Risk factors include recent upper respiratory illness, acute or chronic bacterial sinusitis, trauma, ocular or periocular infection, or systemic infection.
Orbital cellulitis can be caused by an extension from periorbital structures (paranasal sinuses, face and eyelids, lacrimal sac, dental structures). Its cause can also be exogenous (trauma, foreign body, surgery), endogenous (bacteremia with septic embolization), or intraorbital (endophthalmitis, dacryoadenitis). The orbital tissues are infiltrated by acute and chronic inflammatory cells and the infectious organisms may be identified on the tissue sections. The organisms are best identified by microbiologic culture. The most common infectious pathogens include gram positive Streptococcal and Staphylococcal species. In a landmark article by Harris et al, it was noted that in children younger than 9 years of age, the infections are typically from one aerobic organism; in children older than 9 years of age and in adults, the infections may be polymicrobial with both aerobic and anaerobic bacteria.
The most common pathogens in orbital cellulitis are gram positive Strep and Staph species. Streptococcal infections are identified on culture by their formation of pairs or chains. Streptococcal pyogenes (Group A Strep) requires blood agar to grow and exhibits clear (beta) hemolysis on blood agar. Streptococcus such as Streptococcus pneumonia produce green (alpha) hemolysis, or partial reduction of red blood cell hemoglobin. Staphylococcal species appear as a cluster arrangement on gram stain. Staphylococcus aureus forms a large yellow colony on rich medium in distinction to Staphylococcus epidermidis which forms white colonies. Gram negative rods can be seen in both orbital cellulitis related to trauma and in neonates and immunosuppressed patients. Anaerobic bacteria such as Peptococcus, Peptostreptococcus, and Bacteroides can be involved in infections extending from sinusitis in adults and older children. Fungal infections with either Mucor or Aspergillus need to be considered in immunocompromised or diabetic patients; immunocompetent patients may also have fungal infections in rare cases.
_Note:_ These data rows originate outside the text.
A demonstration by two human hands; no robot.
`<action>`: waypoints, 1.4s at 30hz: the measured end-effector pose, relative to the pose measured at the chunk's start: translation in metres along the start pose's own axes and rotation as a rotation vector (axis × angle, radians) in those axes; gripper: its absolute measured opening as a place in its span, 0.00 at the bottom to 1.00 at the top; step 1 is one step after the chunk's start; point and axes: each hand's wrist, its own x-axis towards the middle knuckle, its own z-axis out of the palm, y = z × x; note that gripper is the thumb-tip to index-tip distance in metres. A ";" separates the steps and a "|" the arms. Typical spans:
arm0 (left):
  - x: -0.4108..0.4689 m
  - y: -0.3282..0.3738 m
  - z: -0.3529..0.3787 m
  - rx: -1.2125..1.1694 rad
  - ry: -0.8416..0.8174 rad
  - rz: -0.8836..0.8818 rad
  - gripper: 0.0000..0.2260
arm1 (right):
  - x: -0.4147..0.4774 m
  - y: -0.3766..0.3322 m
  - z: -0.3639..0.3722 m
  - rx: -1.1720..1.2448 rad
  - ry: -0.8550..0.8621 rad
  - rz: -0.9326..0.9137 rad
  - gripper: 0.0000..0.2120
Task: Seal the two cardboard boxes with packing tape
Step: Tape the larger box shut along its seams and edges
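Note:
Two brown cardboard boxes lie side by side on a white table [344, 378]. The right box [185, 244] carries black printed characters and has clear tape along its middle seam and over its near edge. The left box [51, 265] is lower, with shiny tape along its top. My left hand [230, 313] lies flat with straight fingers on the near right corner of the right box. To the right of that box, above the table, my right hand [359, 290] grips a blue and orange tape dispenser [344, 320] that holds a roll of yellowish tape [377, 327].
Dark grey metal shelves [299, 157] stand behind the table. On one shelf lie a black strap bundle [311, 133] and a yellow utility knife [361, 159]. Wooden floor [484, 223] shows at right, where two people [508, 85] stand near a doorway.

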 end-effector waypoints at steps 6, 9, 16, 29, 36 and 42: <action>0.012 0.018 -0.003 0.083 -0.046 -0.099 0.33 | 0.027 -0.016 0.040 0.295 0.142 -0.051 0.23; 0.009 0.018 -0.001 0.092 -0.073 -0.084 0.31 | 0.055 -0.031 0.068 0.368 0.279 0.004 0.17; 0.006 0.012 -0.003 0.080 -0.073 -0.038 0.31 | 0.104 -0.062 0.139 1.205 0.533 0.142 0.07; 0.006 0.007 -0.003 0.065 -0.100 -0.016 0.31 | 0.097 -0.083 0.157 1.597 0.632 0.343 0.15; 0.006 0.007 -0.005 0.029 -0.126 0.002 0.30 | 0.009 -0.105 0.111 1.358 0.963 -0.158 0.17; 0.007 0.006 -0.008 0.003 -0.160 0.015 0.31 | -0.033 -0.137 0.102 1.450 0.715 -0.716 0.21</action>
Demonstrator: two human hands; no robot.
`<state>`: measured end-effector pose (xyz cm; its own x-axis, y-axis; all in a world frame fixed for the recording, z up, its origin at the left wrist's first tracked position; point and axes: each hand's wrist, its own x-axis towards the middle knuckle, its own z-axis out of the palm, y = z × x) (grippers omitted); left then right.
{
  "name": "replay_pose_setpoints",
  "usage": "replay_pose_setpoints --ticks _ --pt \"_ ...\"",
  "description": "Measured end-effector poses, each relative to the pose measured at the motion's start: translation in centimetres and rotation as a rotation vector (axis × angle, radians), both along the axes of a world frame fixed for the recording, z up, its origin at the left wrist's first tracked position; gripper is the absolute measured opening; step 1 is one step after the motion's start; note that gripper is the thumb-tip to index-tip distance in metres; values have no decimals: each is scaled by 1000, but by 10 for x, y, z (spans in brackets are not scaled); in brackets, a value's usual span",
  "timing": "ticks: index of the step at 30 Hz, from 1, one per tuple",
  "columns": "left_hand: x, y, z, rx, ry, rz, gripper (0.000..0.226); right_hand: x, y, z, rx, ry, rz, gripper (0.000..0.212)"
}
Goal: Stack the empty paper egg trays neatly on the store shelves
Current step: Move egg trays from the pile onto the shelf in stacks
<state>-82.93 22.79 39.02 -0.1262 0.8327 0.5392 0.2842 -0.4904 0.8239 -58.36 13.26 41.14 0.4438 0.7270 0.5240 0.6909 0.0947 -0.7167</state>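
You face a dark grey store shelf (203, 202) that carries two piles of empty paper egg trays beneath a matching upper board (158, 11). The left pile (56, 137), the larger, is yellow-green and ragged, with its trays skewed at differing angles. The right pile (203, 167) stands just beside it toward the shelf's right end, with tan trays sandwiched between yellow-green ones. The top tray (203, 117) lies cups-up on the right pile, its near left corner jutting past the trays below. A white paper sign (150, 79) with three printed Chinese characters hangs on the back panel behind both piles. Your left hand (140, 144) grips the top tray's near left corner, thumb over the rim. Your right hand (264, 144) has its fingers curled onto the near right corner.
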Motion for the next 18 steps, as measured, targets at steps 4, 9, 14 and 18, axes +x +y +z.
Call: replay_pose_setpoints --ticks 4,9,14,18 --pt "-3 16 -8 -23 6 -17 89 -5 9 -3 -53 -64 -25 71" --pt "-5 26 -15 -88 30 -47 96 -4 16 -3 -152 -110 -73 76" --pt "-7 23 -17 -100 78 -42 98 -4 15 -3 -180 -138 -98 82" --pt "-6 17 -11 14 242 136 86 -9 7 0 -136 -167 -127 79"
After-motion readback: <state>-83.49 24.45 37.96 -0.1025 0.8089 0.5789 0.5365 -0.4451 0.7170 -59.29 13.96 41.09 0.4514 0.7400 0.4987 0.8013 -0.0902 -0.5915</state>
Orbital cellulitis most commonly occurs in the setting of an upper respiratory or sinus infection. The human upper respiratory tract is normally colonized with Strep pneumoniae and infection can occur through several mechanisms. Strep pyogenes infections also occur primarily in the respiratory tract. The complex cell surface of this gram-positive organism determines its virulence and ability to invade the surrounding tissue and incite inflammation. Staph aureus infections occur commonly in the skin and spread to the orbit from the skin. Staphylococcal organisms also produce toxins which help to promote their virulence and leads to the inflammatory response seen in these infections. The inflammatory response elicited by all these pathogens plays a major role in tissue destruction in the orbit.
Identifying patients and effectively treating upper respiratory or sinus infections before they evolve into orbital cellulitis is an important aspect of preventing preseptal cellulitis from progressing to orbital cellulitis. Equally important in preventing orbital cellulitis is prompt and appropriate treatment of preseptal skin infections as well as infections of the teeth, middle ear, or face before they spread into the orbit.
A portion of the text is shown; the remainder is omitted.